Paul Schneidmill is a retired U.S. Army Infantryman and a retired U.S. Army Federal Government employee. He is the original “Chaplain” of JD’s Bunker, the distant ancestor of American Journal. You can see some of his previous wisdom here. He holds a Master of Arts in Practical Theology and a Bachelor of Science in Organizational Leadership and Management. He now spends his time enjoying his family and endeavoring to become a proficient Jazz Saxophonist – a dream from his youth!
Dee Armstrong built her portfolio by writing for Newsday and several other publications on the East End of Long Island, New York. She launched her full-time professional career as an employee of corporate America as a media specialist with Westinghouse Electric and did so for 14 years. Fate often throws hard workers into many unexpected situations. After the terrorist attacks of September 11, 2001, Congress reactively passed the Aviation and Transportation Security Act. The newly formed Transportation Security Administration (TSA) needed those who could hit the ground running.

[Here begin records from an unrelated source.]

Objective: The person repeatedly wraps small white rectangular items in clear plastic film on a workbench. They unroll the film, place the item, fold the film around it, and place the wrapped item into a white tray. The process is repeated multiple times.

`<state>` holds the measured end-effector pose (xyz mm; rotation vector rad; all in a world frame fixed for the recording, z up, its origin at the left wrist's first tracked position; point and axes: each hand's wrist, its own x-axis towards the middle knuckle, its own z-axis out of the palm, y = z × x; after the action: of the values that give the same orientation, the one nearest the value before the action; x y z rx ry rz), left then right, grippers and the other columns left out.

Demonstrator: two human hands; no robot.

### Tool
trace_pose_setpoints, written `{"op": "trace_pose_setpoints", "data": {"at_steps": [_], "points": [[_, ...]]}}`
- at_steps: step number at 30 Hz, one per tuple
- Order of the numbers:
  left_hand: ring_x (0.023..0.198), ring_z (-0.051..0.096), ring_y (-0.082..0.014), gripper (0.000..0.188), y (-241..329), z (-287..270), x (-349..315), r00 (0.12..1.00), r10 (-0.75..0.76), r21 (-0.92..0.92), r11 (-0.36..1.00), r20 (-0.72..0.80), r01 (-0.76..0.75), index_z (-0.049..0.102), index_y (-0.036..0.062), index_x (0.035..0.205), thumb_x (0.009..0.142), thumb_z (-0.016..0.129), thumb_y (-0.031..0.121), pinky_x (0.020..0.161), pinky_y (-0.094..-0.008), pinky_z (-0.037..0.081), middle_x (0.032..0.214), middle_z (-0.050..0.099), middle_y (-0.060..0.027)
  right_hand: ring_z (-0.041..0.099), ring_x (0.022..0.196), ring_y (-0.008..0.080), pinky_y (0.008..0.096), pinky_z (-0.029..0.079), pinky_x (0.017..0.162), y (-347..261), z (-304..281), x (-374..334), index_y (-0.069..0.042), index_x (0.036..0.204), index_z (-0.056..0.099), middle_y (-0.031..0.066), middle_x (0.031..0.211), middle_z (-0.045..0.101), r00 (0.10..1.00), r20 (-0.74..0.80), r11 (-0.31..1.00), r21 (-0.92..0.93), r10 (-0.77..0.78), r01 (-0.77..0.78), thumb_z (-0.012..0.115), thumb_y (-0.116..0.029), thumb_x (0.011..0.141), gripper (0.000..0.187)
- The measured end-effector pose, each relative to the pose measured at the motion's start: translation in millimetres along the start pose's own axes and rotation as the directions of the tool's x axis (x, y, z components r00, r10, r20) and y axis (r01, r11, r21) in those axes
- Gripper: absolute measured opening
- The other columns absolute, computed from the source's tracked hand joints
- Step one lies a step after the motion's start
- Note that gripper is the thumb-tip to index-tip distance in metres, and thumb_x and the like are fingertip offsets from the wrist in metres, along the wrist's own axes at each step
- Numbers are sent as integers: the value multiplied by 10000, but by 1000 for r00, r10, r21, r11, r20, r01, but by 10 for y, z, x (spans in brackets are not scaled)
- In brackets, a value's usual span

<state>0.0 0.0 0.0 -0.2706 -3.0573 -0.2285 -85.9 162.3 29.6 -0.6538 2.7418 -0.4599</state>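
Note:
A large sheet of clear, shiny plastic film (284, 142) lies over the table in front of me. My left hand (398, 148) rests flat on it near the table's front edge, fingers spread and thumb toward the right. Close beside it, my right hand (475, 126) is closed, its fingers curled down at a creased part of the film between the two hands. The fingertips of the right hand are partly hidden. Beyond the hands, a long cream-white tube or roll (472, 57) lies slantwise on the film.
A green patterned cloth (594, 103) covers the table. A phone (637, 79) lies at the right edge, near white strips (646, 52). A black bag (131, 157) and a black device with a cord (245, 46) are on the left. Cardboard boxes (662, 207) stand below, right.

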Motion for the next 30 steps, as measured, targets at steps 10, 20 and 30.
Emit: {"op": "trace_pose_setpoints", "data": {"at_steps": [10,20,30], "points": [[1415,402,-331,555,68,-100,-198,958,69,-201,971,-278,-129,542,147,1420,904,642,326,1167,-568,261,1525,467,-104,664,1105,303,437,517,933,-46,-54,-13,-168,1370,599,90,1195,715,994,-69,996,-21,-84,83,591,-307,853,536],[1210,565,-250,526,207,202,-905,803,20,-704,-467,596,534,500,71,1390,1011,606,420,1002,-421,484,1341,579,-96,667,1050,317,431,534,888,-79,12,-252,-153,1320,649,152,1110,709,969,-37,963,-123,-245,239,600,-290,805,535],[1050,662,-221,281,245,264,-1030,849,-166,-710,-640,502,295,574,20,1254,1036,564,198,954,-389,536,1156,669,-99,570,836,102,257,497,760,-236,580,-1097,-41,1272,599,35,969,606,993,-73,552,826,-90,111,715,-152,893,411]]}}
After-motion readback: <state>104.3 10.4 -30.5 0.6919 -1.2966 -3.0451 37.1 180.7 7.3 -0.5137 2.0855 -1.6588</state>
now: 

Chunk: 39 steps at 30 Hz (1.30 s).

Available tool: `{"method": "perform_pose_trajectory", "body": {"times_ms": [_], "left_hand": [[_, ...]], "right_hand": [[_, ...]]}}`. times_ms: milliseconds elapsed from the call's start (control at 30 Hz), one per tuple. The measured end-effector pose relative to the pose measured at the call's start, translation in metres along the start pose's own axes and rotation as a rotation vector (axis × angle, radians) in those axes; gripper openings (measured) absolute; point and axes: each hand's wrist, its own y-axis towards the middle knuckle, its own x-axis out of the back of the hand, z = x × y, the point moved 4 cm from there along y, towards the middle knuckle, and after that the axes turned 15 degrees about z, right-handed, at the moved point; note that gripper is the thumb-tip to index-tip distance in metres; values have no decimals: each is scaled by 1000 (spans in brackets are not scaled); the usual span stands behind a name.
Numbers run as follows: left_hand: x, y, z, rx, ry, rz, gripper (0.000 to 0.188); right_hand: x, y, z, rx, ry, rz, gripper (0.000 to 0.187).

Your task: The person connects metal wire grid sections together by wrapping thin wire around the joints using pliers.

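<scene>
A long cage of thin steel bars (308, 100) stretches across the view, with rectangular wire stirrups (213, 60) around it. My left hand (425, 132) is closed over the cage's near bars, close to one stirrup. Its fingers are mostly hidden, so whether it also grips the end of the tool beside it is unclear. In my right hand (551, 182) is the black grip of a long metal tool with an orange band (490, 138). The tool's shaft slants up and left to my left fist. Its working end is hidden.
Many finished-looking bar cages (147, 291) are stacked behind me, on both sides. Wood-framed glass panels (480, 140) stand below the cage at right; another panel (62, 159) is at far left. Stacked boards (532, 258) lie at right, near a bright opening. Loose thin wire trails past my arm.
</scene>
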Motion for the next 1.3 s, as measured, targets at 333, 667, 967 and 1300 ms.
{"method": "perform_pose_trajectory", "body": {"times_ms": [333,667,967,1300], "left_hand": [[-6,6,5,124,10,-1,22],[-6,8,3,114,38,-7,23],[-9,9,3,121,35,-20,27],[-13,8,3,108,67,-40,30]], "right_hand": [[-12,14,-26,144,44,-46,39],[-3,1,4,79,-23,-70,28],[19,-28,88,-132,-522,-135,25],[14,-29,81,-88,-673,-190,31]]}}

The early officials, called to duty by President G.W. Bush, needed a speechwriter, and one such official recruited Dee. As TSA’s 18th hire, she was grateful for an opportunity to serve her country since her husband had done so for 20 years in the military. Dee wrote speeches for two Under Secretaries and an Administrator until she concluded that TSA had become a political mouthpiece for Congress. She lasted six years in federal service, leaving after bureaucracy consumed the agency. As a contractor for the FBI, her experience with the federal government expanded, further tainting her view of federal service. She is now a budding author of a children’s book and thriller novel. She lives In Montana with her husband, continually pressing forward with her passion for writing.

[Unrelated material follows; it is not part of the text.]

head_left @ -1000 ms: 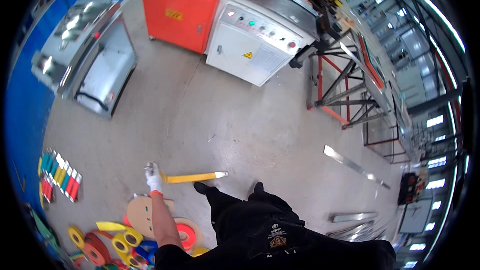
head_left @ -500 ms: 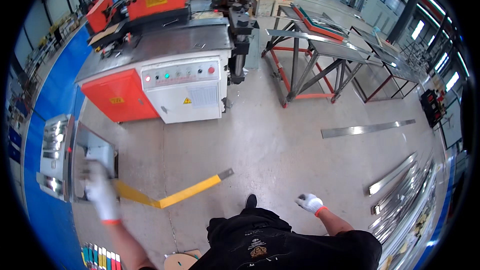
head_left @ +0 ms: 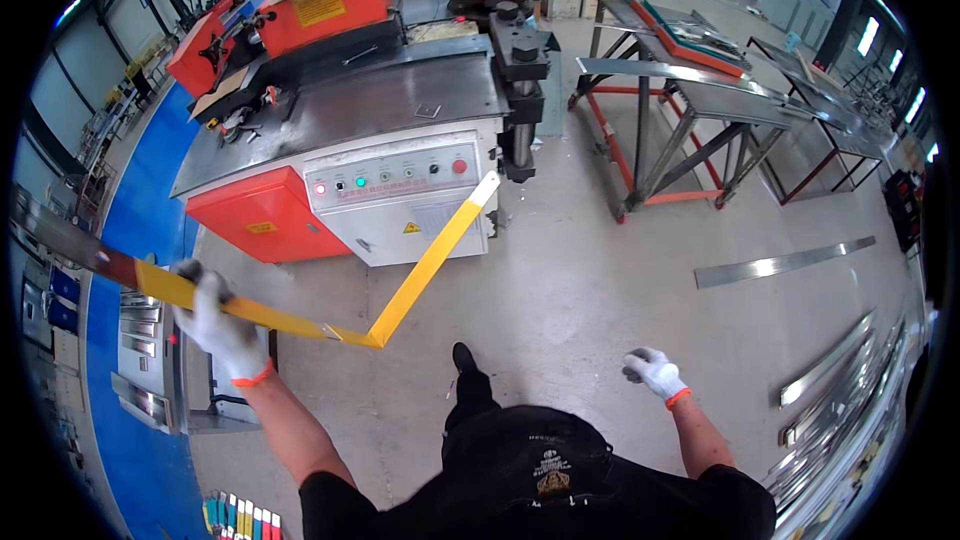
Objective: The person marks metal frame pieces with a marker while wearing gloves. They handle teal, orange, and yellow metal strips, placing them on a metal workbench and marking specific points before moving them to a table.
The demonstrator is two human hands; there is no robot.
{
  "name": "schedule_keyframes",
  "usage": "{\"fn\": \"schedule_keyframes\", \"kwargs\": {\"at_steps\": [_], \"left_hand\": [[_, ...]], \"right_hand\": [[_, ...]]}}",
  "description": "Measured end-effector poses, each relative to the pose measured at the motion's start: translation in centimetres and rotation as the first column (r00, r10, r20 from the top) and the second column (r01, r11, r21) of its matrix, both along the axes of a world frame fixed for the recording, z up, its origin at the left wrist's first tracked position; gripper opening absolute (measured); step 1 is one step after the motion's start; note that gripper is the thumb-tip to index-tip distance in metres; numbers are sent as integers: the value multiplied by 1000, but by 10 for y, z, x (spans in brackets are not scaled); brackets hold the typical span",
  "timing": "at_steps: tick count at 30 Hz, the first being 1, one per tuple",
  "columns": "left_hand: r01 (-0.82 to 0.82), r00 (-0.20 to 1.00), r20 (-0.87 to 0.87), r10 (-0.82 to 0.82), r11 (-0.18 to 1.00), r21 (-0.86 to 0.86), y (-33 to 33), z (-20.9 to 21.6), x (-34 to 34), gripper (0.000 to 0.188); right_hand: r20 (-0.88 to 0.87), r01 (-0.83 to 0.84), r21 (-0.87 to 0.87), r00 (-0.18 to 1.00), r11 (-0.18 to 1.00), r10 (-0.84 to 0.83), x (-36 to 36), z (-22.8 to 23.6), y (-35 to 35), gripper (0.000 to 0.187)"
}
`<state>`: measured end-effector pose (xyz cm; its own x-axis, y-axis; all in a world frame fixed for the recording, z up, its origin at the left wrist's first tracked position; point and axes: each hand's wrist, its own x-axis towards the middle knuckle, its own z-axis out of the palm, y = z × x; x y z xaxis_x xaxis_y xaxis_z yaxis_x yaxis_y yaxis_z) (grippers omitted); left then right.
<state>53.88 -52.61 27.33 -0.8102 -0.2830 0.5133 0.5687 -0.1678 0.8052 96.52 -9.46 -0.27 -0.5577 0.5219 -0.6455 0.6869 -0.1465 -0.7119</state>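
My left hand (head_left: 222, 328), in a white glove with an orange cuff, is closed around a long flat metal strip (head_left: 300, 324) with a yellow covering. The strip has a sharp V bend right of my hand, and its far arm rises to a bare silver end in front of the machine's control panel. To the left of my grip the strip runs on as bare grey metal. My right hand (head_left: 655, 374), gloved the same way, hangs over the floor on the right. Its fingers are loosely curled and hold nothing.
Ahead stands a machine (head_left: 340, 90) with a steel top, red door and white control panel (head_left: 400, 180). Right of it are a metal work table (head_left: 730, 105) on a red wheeled frame, a flat strip (head_left: 785, 262) on the floor and piled metal profiles (head_left: 840, 390). A grey cabinet (head_left: 150, 360) stands left.
My left hand has raised the yellow strip, and its bare metal left end has come into view. The bent end now overlaps the machine's front. The view has shifted, and my right fingers are more curled.
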Motion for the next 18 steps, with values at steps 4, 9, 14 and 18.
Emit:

J. D. Pendry hails from the Southern West Virginia coalfields. He’s a Veteran of 28 years Army service. J.D. wrote throughout his service time publishing articles in professional journals (Military Review, Field Artillery Journal, NCO Journal), The Army Times, and other military publications. He’s maintained a web presence in various forms since 1997 and more so following Army retirement in 1999. Search the web way back machine and you’re likely to find several variations of JD’s Bunker before it morphed into the present American Journal. He has published on various web platforms, some now in cyber heaven, like Old War Dogs, ArmyHQ, and others but also on This Ain’t Hell, American Thinker, News With Views, and the Capitol Hill Outsider.
His book, which never started out to be a book but thanks to prodding from a dear friend it became one, The Three Meter Zone: Common Sense Leadership for NCOs was published in 1999 and is still widely read.
J.D. believes writing is our best critical thinking tool and often therapeutic.